Given records below:
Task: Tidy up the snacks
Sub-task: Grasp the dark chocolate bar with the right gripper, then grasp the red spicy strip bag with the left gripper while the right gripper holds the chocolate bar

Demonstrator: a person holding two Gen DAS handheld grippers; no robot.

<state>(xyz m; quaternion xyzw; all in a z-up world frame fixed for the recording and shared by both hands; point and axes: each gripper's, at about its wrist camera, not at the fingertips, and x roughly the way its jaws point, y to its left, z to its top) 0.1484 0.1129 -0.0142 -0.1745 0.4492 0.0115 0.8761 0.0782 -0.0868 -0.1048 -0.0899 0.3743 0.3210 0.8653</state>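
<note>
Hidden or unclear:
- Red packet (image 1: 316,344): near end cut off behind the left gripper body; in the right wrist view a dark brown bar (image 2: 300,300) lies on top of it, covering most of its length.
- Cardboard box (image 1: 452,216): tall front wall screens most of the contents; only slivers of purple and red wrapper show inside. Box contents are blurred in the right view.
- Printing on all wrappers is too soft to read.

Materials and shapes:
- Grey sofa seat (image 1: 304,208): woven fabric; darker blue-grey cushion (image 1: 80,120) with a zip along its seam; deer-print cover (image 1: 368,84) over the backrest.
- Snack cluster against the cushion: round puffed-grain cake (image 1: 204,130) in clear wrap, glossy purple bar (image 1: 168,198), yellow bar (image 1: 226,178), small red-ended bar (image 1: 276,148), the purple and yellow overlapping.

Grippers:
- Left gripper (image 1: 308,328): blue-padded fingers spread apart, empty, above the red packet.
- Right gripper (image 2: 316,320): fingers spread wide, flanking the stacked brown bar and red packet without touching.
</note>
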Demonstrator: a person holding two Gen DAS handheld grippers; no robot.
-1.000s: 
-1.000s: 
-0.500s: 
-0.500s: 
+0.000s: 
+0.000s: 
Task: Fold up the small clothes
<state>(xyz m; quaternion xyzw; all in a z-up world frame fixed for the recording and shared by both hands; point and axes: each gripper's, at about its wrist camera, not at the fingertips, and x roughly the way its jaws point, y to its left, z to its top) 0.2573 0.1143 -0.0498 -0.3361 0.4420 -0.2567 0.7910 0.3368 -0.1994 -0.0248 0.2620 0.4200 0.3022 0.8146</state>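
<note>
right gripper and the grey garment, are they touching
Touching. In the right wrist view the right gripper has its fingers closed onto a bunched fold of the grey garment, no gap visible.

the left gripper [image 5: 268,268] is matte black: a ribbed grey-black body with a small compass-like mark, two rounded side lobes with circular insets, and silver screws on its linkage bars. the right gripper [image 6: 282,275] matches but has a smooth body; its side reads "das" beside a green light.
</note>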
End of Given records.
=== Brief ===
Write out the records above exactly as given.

=== Completed exercise ===
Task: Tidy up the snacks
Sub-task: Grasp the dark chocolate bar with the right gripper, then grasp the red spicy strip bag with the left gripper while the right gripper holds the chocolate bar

Demonstrator: a person holding two Gen DAS handheld grippers; no robot.

<state>(xyz m; quaternion xyzw; all in a z-up world frame fixed for the recording and shared by both hands; point and axes: each gripper's, at about its wrist camera, not at the fingertips, and x roughly the way its jaws point, y to its left, z to its top) 0.1484 0.1129 -0.0142 -0.1745 0.4492 0.0115 0.8761 0.0782 -0.0868 -0.1048 -0.0899 0.3743 0.3210 0.8653</state>
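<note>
Hidden or unclear:
- Red packet (image 1: 316,344): near end cut off behind the left gripper body; in the right wrist view a dark brown bar (image 2: 300,300) lies on top of it, covering most of its length.
- Cardboard box (image 1: 452,216): tall front wall screens most of the contents; only slivers of purple and red wrapper show inside. Box contents are blurred in the right view.
- Printing on all wrappers is too soft to read.

Materials and shapes:
- Grey sofa seat (image 1: 304,208): woven fabric; darker blue-grey cushion (image 1: 80,120) with a zip along its seam; deer-print cover (image 1: 368,84) over the backrest.
- Snack cluster against the cushion: round puffed-grain cake (image 1: 204,130) in clear wrap, glossy purple bar (image 1: 168,198), yellow bar (image 1: 226,178), small red-ended bar (image 1: 276,148), the purple and yellow overlapping.

Grippers:
- Left gripper (image 1: 308,328): blue-padded fingers spread apart, empty, above the red packet.
- Right gripper (image 2: 316,320): fingers spread wide, flanking the stacked brown bar and red packet without touching.
</note>
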Demonstrator: a person holding two Gen DAS handheld grippers; no robot.
-1.000s: 
-1.000s: 
-0.500s: 
-0.500s: 
+0.000s: 
+0.000s: 
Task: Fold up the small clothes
<state>(xyz m; quaternion xyzw; all in a z-up world frame fixed for the recording and shared by both hands; point and axes: each gripper's, at about its wrist camera, not at the fingertips, and x roughly the way its jaws point, y to its left, z to its top) 0.2573 0.1143 -0.0498 -0.3361 0.4420 -0.2567 0.7910 0.3368 -0.1994 -0.0248 0.2620 0.4200 0.3022 0.8146</state>
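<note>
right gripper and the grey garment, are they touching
Touching. In the right wrist view the right gripper has its fingers closed onto a bunched fold of the grey garment, no gap visible.

the left gripper [image 5: 268,268] is matte black: a ribbed grey-black body with a small compass-like mark, two rounded side lobes with circular insets, and silver screws on its linkage bars. the right gripper [image 6: 282,275] matches but has a smooth body; its side reads "das" beside a green light.
</note>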

Exercise complete, with nothing further to add.